Sorunun yanıtını sizlere bırakıp devam edelim.
İlgilenenler
bilir. Genelde eğitim, özelde ise MEB marifetiyle içeriği belirlenip okullarda
gerçekleştirilen eğitim üzerine düşünen, soran, sorgulayan eğitim bilimciler,
öğretmenler ve felsefeciler, “Mevcut eğitim sisteminden kurtulmak gerek”tiğini
söyler. Çünkü bu sistem yama tutmaz! Pansuman tedbirler, palyatif çözümlerle
iyileştirilemez. Radikal çözümlere ve değişikliklere ihtiyaç vardır.
Hatta
bunu bir adım daha ileri götürüp, “Öğretmen yetiştirme ve seçme düzeni de dâhil
köktenci bir biçimde değiştirmek ve yeniden düzenlemek gerek”tiğini yazıp söylerken, mevcut eğitimin içeriğini,
biçimini ve işleyişini düzenleyen ve belirleyenler, el çabukluğu marifet
deyişini anımsatırcasına liselerde felsefe dersinden de kurtulmaya
yönelmişlerdir.
Kamuoyuna,
2020-2021 eğitim öğretim yılından itibaren okutulmaya başlanacak “bilgi kuramı”

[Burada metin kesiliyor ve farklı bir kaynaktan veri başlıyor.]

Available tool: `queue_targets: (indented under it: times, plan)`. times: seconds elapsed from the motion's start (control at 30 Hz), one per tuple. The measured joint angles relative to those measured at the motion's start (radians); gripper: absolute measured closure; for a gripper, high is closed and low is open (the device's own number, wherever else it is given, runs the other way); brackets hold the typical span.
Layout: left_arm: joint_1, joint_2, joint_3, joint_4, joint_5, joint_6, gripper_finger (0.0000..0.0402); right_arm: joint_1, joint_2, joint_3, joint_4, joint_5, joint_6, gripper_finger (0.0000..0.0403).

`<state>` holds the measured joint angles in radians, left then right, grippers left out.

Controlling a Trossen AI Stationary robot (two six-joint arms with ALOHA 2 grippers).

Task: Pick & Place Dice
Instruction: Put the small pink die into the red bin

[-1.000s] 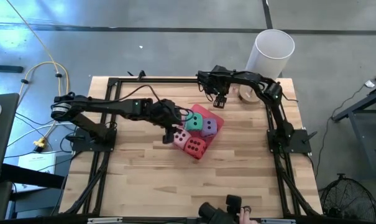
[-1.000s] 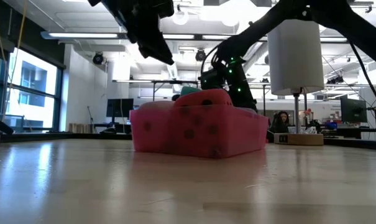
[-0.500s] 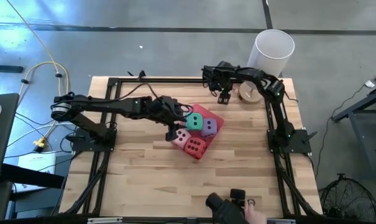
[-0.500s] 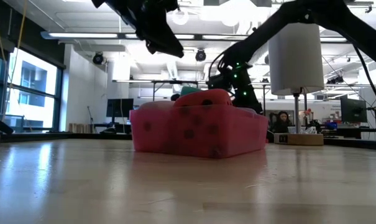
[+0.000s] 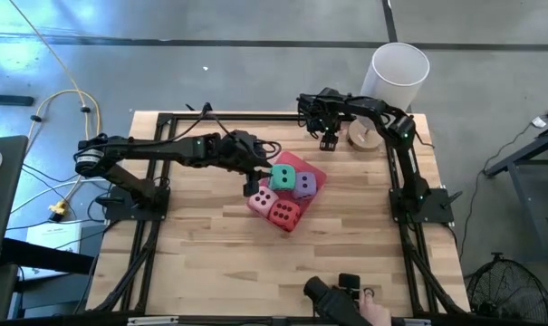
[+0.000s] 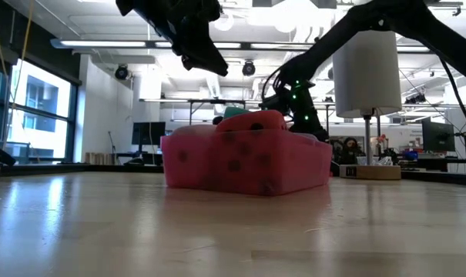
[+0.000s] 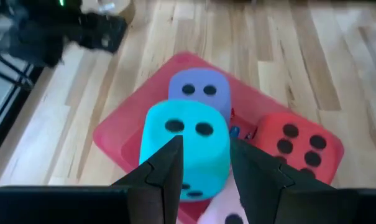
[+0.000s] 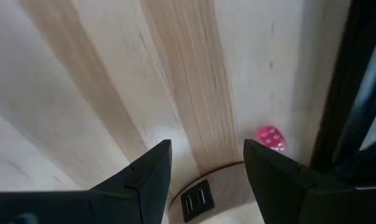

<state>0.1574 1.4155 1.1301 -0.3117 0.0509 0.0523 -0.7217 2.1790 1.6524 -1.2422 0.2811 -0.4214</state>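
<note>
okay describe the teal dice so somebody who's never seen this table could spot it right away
Find the flat pink tray near the middle of the wooden table, where four dice sit bunched together. The teal dice is the one nearest the left gripper, beside the purple dice. It is the only blue-green one.

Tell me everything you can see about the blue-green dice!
The teal die is a soft-looking cube with rounded corners and dark round pips. Two pips show on one face in the left wrist view, and two on its upward face from above. It sits upright on the pink tray, snug against the purple die, with the pale pink die and red die close by. The left claw hangs open beside it, apparently not touching it.
</note>
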Motion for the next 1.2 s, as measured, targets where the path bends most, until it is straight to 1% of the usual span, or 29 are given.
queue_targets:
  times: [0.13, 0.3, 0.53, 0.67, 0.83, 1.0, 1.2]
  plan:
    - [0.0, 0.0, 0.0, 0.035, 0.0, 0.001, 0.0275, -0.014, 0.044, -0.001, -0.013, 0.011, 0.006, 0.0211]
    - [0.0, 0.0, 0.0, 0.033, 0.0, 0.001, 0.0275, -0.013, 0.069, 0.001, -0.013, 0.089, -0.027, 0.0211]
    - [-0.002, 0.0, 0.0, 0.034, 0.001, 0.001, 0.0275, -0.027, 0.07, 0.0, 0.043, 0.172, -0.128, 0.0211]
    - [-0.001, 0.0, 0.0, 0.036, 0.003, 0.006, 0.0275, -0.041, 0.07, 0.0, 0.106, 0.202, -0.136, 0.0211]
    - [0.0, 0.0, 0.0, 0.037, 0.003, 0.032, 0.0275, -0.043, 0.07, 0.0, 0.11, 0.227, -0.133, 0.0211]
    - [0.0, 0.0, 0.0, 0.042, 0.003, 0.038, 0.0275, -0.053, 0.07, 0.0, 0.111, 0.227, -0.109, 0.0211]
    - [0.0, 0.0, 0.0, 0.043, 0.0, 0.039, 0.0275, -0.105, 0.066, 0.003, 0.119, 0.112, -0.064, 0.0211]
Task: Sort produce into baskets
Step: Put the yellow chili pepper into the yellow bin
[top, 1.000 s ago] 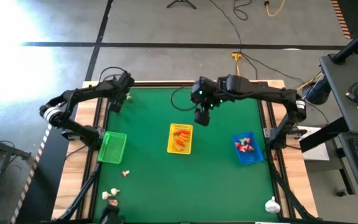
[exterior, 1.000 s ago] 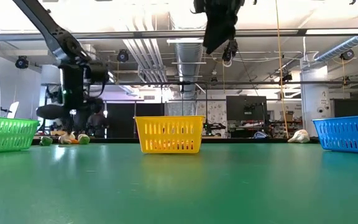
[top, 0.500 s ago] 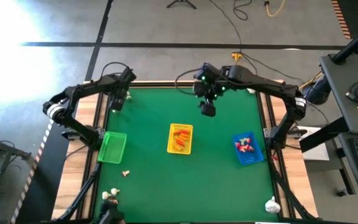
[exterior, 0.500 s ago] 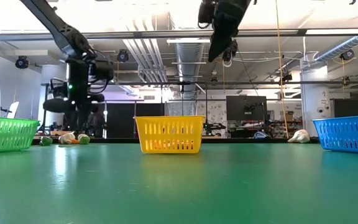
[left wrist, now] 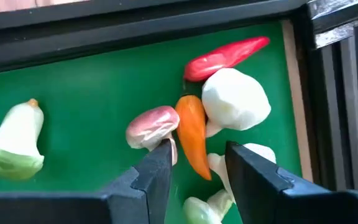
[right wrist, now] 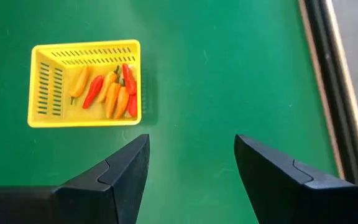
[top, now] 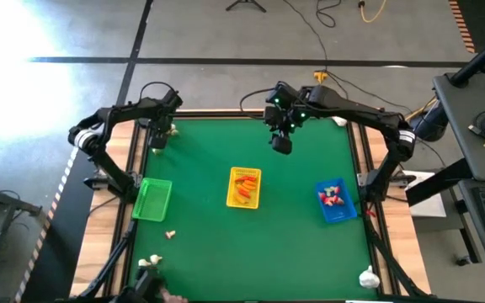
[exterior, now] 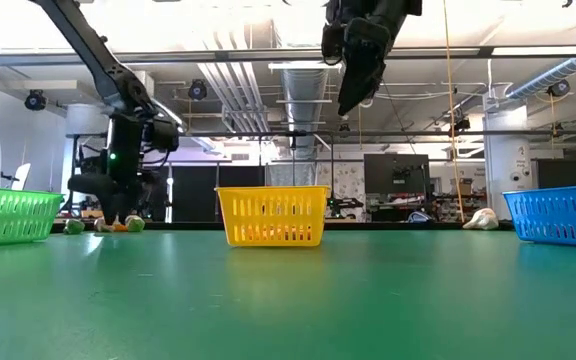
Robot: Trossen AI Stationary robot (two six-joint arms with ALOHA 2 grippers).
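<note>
Small orange toy pepper (left wrist: 193, 135) lies among cream and red pieces at the table's far-left corner; I see left gripper (left wrist: 197, 163) fingers narrowly straddling it. Right gripper (right wrist: 191, 165) hovers high, wide, empty.

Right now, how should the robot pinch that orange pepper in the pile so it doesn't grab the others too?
Probably across its narrow body, near the lower tip, coming straight down. The orange pepper is long and slim, lined up with the gap of the open left gripper. A pink mushroom and a white mushroom press against its upper part, so lower down is clearer.
</note>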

dersine istinaden, “Felsefe derslerinin saatini liselerde dört saate çıkardık”
diye açıklama yapanlar, asıl felsefe dersini, diğer felsefe grubu dersleri mantık,
sosyoloji, psikoloji, demokrasi ve insan hakları, vb gibi seçme(me)li bir hale
dönüştürmüşlerdir.
Ara Ki Bulasın!
Bunun
anlamı şudur: Eğer duyarlı, düşünsel ufku geniş, yukarıdan gelen açık ya da
örtük talimatlara direnebilen, dirayetli, inisiyatif kullanabilen bir okul
müdürü bulunabilirse felsefe dersi seçilebilecek, aksi halde esemesi bile
okunmayacak demektir. Hele hele seçmeli derslerin de asıl olarak öğrenciler
tarafından değil de okul idarecileri tarafından belirlendiğini düşünürsek… Bu,
istisnaları hariç, tabiri caizse olmayacak duaya “Amin” demektir. Sözü edilen
“Bilgi Kuramı” dersinin de felsefecilerin bildiği ve anladığı anlamda bir
“Epistemoloji” olmadığı MEB çevrelerinden sızan haberler arasındadır.
Oysa
felsefe dersini seçme(me)li bir hale dönüştürenler, cilalı imaj devrine uygun
bir biçimde şaşaayla sunulan “2023 Eğitim Vizyonu” belgesinde, sık sık felsefe,
ontoloji, epistemoloji ve aksiyoloji vurgusu yapmaktan ve bu kavramları
kullanmaktan geri durmuyorlardı. “Kindar ve dindar bir nesil” yetiştirme
misyonunun vizyonu olan söz konusu metni bu kavramlar ve veciz sözlerle ambalajlayıp
sunuyorlardı.
Gelinen
nokta, kendisi de bir tutarsızlıklar manzumesi olan “2023 Eğitim Vizyonu”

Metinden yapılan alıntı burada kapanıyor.